On every television channel, the BJP is back on the offensive and the Congress is defending the Chidambarams.

Elsewhere, the editorial commentary and talk is about the Lokpal, the anti-fugitive Bill, and immigration restrictions on defaulters. A new regulator has been announced to oversee the chartered accountants who, in turn, oversee the nationalised banks.

These banks have apparently been also ordered to report to the CBI all wilful defaults above Rs 500 million.

The CBI also registered a case against the promoters of Simbhaoli Sugars, including Punjab Chief Minister Amarinder Singh's son-in-law, for 'loan fraud' on a PSB.

Remember, it started with those fat-cat jewellers escaping before all this fortification was put in place, with about Rs 200 billion in all, that one of them featured in that Davos photo and another was addressed by the PM with a familiar 'Mehul Bhai', though in a light-hearted jibe.

That was bad news, so forgettable, and forgotten.

Within a week, a government reeling under charges of failing to save such massive loot, being friends and complicit with alleged thieves, allowing PSBs to be bankrupted under its watch, had morphed into the exact opposite: A government of relentless, unforgiving corruption fighters.

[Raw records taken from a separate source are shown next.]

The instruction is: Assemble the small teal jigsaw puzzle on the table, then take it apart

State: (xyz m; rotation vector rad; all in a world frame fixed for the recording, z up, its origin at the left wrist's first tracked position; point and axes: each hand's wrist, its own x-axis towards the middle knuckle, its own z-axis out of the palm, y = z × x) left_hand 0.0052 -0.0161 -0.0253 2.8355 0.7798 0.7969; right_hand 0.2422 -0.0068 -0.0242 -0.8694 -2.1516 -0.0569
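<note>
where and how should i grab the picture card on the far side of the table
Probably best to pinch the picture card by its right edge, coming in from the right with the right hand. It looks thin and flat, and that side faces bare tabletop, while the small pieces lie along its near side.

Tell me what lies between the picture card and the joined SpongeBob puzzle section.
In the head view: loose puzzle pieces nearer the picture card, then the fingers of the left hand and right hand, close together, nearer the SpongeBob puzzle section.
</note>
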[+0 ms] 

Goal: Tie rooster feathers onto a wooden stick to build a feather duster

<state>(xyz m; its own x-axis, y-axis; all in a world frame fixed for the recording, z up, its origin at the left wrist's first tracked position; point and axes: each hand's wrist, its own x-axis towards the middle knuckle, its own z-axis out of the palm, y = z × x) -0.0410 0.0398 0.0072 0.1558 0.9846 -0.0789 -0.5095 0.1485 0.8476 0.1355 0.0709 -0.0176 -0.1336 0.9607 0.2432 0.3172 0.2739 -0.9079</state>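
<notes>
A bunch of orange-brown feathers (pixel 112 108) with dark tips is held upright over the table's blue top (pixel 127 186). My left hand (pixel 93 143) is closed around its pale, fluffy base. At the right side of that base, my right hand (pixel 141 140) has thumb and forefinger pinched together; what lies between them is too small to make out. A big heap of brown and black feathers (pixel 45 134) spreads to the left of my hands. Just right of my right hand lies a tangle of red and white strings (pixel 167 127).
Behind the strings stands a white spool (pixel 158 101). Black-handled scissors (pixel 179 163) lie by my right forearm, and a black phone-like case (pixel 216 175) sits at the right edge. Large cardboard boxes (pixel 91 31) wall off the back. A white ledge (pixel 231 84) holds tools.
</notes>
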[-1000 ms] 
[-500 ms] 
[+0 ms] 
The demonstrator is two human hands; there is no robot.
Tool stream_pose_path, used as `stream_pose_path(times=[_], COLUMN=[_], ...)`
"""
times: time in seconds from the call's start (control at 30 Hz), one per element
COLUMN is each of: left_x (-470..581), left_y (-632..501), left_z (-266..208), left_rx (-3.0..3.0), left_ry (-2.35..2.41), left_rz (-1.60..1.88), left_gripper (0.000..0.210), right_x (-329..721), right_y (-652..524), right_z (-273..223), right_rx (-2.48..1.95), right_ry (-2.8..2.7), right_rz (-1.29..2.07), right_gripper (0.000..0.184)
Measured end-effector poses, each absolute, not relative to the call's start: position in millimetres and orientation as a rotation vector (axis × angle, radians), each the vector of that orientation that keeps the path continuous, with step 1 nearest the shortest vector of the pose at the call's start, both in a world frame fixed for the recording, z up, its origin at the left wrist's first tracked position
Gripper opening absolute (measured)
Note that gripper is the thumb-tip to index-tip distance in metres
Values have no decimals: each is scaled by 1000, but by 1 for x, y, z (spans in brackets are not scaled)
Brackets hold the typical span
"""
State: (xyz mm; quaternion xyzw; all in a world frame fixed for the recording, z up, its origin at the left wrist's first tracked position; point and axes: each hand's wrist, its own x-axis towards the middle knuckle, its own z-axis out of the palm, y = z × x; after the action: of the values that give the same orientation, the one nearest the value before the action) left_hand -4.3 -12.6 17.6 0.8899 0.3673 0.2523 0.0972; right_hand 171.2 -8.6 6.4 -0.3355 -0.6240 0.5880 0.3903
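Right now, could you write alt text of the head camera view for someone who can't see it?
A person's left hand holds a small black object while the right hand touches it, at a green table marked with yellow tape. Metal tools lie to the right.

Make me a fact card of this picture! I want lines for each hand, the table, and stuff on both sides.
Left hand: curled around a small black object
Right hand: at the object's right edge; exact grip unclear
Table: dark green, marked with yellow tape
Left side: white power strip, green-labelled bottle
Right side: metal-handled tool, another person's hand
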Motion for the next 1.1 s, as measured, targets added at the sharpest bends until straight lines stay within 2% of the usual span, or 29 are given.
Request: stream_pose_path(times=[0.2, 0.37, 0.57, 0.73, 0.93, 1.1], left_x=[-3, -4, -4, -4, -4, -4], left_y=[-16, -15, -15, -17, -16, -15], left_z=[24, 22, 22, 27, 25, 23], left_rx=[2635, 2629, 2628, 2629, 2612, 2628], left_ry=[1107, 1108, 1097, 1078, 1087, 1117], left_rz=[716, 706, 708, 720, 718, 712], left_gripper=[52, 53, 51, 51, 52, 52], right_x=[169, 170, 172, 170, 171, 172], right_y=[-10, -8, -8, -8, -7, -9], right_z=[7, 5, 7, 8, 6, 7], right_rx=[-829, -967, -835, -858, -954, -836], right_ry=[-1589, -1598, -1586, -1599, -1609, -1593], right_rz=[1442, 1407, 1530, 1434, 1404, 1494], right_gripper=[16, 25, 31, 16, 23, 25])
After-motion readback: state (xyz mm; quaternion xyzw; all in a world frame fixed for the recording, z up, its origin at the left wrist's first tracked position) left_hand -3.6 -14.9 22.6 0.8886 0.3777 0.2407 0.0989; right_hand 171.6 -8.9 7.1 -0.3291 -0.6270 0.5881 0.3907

That's the art of politics by headline management.

List the big crisis points in the nearly four years of this government and you will see the same strategy at work.

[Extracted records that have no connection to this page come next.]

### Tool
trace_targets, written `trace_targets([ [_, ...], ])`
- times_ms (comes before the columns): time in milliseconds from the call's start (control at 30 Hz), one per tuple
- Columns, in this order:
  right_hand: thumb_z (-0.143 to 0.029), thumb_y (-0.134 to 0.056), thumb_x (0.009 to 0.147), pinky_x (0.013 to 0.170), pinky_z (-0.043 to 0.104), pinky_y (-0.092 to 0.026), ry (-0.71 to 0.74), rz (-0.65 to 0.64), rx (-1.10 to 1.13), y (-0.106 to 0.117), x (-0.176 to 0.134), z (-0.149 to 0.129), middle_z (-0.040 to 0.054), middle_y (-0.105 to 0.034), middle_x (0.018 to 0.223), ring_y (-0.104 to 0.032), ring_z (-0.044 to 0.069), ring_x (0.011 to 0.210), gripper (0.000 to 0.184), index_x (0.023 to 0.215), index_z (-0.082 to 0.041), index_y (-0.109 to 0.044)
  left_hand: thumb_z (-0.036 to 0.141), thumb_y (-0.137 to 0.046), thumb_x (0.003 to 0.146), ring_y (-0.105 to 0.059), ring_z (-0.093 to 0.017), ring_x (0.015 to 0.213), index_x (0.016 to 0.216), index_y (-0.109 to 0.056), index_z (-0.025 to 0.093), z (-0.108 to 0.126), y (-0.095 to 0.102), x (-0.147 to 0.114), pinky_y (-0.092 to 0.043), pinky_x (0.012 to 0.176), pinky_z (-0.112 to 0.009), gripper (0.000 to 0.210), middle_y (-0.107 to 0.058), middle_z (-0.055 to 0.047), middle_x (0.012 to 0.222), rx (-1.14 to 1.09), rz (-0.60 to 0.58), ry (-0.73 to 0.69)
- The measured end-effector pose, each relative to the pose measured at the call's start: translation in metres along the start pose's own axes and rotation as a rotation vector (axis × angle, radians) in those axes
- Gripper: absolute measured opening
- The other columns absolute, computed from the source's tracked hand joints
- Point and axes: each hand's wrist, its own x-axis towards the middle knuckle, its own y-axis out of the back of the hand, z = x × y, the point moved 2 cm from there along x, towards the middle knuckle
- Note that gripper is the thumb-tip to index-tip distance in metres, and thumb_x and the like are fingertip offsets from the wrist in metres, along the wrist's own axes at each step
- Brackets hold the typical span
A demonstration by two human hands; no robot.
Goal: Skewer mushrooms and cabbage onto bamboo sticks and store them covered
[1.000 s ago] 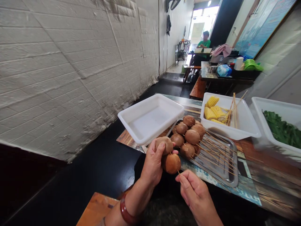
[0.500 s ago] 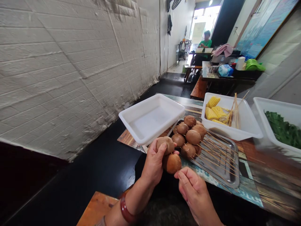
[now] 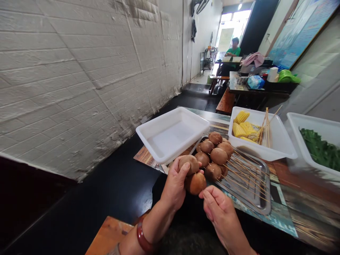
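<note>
The left hand (image 3: 174, 187) is curled round the upper mushroom (image 3: 189, 165), its thumb laid across the brown cap and its fingertips showing at the far side. The lower mushroom (image 3: 196, 183), more orange, sits right below it. The right hand (image 3: 219, 210) has thumb and forefinger pinched together at the bottom edge of the lower mushroom, on a stick that the fingers hide too well to show clearly. Both mushrooms are held up in front of the near edge of the worktop (image 3: 313, 205), near a pile of mushrooms (image 3: 218, 156) on a metal tray (image 3: 266, 203). That pile is threaded on skewers (image 3: 245, 175), whose bare ends fan out over the tray to the right. A white tub (image 3: 166, 156) stands behind the left hand. Beyond the tray, a second tub (image 3: 276, 150) holds corn (image 3: 247, 129) and upright sticks (image 3: 265, 125), and a third tub (image 3: 313, 117) at the right holds greens (image 3: 321, 148). A red-brown bangle (image 3: 143, 238) circles the left forearm. Farther back, another worktop (image 3: 235, 83) carries a pink cloth (image 3: 253, 59), a blue pack (image 3: 255, 82) and green dishes (image 3: 285, 76); behind it sits a person in green (image 3: 233, 52).
</note>
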Motion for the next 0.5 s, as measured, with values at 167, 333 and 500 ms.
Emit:
trace_targets([
  [167,-0.07,-0.056,0.083,0.039,0.02,-0.017,-0.118,-0.124,-0.032,0.005,-0.008,0.0,-0.0087,-0.04,0.046,-0.026,0.006,0.039,0.053,0.083,-0.017,-0.059,0.037,-0.071,0.081,-0.072,-0.023,0.077,0.105,-0.058,0.017,0.005,0.0,0.001,-0.055,0.067,-0.031,0.034,-0.074,-0.009,0.095,0.005,0.003,-0.035],
  [333,-0.071,-0.048,0.087,0.043,0.021,-0.02,-0.06,-0.09,-0.142,0.008,-0.023,0.001,-0.0093,-0.035,0.043,-0.025,0.006,0.04,0.057,0.08,-0.016,-0.06,0.037,-0.069,0.083,-0.072,-0.023,0.076,0.113,-0.055,0.018,0.002,-0.001,0.0,-0.055,0.07,-0.032,0.039,-0.074,-0.01,0.092,-0.027,-0.036,-0.011],
  [500,-0.068,-0.046,0.091,0.044,0.022,-0.02,-0.001,-0.041,-0.142,0.005,-0.025,0.004,-0.0092,-0.034,0.044,-0.028,0.007,0.04,0.054,0.077,-0.017,-0.057,0.039,-0.066,0.086,-0.071,-0.02,0.074,0.106,-0.058,0.015,-0.002,-0.003,-0.002,-0.054,0.07,-0.03,0.033,-0.074,-0.011,0.09,-0.025,-0.025,-0.008],
])
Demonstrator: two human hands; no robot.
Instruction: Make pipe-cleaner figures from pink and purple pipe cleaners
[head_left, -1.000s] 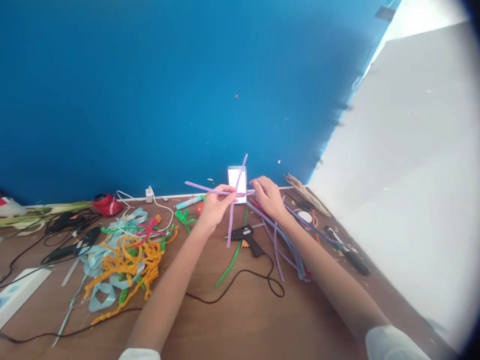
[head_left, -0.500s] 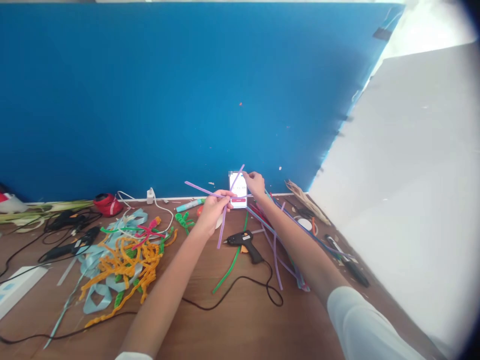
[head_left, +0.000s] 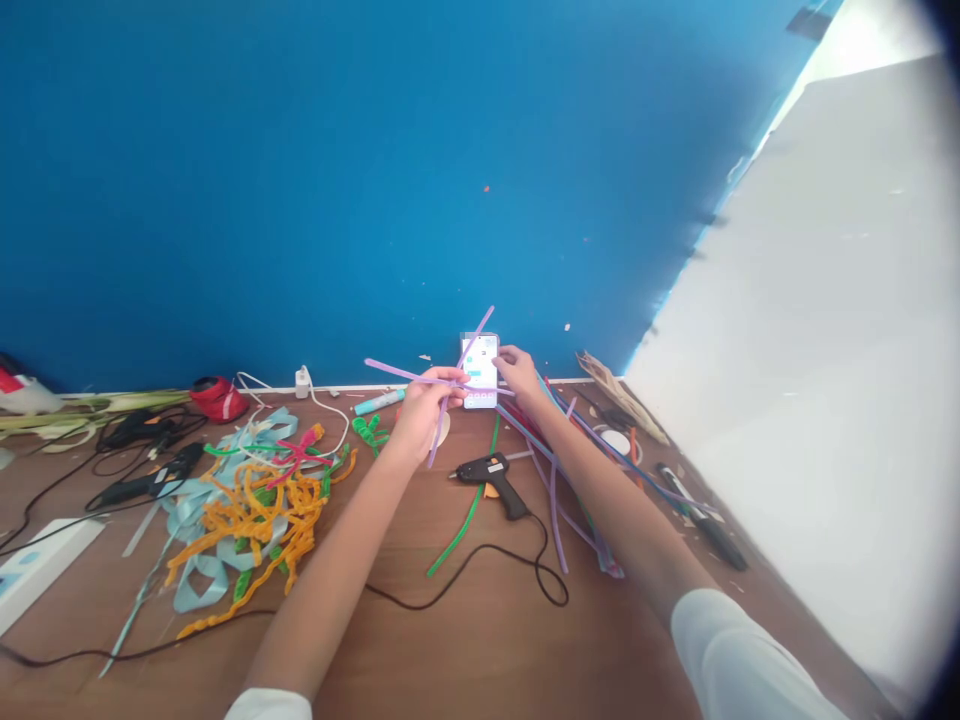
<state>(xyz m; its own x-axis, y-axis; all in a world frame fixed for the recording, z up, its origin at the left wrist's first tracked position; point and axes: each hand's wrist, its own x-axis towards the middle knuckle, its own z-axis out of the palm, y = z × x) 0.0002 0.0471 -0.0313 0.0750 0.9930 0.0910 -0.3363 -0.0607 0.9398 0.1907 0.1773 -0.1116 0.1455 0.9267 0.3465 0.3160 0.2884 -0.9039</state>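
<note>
Wall (head_left: 300,180), big and blue, stands behind the brown table (head_left: 420,650). Left hand (head_left: 450,385) pinches crossed purple fuzzy sticks (head_left: 394,370) over the far middle, partly in front of a phone (head_left: 481,376). Right hand (head_left: 517,375) is at the phone's right edge; I cannot tell if its fingers are together. Nearer, a black glue gun (head_left: 484,470) lies across a green stick (head_left: 463,535). Orange strings (head_left: 255,500) and blue ribbon (head_left: 184,515) are heaped left. The right arm (head_left: 600,470) hides part of a stick pile (head_left: 554,500). The left edge cuts off a white power strip (head_left: 56,560). The phone's words are too small.

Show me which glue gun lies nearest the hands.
The glue gun lying across the long green pipe cleaner; another glue gun lies far left, beside the light-blue ribbon.
</note>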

The setback in Uri was set right soon enough with highly dramatised 'surgical strikes'.

Questioning that would amount to doubting the armed forces so the Opposition also mostly shut up and applauded.

When the pain of demonetisation seemed building to unacceptable levels, stories and pictures of several millions of cash found in different parts of the country came up.

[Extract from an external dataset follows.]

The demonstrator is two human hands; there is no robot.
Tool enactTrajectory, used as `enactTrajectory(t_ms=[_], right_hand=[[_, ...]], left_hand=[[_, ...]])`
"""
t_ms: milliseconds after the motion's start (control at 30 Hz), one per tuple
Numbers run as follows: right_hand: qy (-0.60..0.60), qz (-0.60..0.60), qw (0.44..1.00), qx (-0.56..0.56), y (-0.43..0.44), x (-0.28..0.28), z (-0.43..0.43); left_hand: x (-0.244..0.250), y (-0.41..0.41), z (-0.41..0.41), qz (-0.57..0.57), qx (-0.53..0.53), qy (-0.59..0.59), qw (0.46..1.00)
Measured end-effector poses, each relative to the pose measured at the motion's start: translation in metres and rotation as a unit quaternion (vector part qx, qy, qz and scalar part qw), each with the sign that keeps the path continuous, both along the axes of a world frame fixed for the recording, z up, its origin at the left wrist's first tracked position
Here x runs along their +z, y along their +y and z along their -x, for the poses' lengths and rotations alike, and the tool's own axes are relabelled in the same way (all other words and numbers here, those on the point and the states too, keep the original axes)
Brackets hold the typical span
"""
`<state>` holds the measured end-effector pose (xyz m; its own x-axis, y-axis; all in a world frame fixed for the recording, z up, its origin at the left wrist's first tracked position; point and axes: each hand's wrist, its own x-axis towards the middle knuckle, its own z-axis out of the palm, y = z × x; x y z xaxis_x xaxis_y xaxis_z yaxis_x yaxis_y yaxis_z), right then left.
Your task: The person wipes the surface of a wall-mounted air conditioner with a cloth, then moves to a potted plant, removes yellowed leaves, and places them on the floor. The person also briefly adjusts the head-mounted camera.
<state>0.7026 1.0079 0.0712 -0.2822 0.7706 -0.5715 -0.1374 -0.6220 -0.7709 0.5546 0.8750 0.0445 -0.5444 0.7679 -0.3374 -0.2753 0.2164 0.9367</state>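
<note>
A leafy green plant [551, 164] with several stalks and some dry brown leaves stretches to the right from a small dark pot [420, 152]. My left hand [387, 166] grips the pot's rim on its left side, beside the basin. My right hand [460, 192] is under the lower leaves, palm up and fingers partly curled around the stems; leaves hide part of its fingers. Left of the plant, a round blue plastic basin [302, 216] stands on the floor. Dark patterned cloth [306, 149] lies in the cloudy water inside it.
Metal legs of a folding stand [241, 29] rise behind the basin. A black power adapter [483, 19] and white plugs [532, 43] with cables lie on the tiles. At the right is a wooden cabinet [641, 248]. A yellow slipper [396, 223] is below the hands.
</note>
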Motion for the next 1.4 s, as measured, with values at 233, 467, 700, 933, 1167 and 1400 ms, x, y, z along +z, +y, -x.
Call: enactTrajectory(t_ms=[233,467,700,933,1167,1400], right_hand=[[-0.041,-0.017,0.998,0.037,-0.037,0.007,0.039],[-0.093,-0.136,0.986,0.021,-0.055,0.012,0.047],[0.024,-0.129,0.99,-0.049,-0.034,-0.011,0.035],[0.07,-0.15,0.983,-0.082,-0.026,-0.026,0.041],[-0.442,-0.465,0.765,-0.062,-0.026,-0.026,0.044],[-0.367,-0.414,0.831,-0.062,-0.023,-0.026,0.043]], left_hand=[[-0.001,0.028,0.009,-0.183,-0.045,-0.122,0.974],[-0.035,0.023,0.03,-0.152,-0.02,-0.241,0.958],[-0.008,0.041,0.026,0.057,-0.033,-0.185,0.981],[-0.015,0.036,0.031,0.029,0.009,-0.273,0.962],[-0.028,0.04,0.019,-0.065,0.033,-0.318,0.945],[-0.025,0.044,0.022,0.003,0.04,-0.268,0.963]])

In the course of time it became evident that most of these pictures of cash-piles were fake. But for the moment, the mood had shifted.

The Rohith Vemula suicide saw the scene shift immediately to Jawaharlal Nehru University and registration of sedition cases against 'Bharat tere tukde' speeches allegedly by Kanhaiya Kumar and Umar Khalid although nobody has as yet seen a video with either of them saying it.

The crisis in Doklam was a more urgent issue and a simpler method was used: Just 'persuasion' with television channels and newspapers to not make a big deal of it in the national interest.

None of our commando-comedians, who sound like they are itching every evening to carry out their own surgical strikes across the Kashmir LoC, even mentioned Doklam.

All governments try owning the message, but the Modi-Shah Bharatiya Janata Party has developed it into a fine art.

All new headlines conform to the three essential attributes of Brand Modi for the voters: An incorruptible corruption fighter, an unabashed protector of Hindu-ised nationalism, shoulders so broad and chest so wide that no crisis ever brings a crease to his face. Because he knows he has done nothing wrong and that he is unassailable.

That's why he has chosen never to respond to any setback.

Compare that with Manmohan Singh and his government. It would go into hiding even if it was rumoured that somebody stole tomatoes from a sabzi-wala (vegetable-seller) cart under their watch.

They must see the Modi government's performance during its crises with awe, and should also applaud its political genius.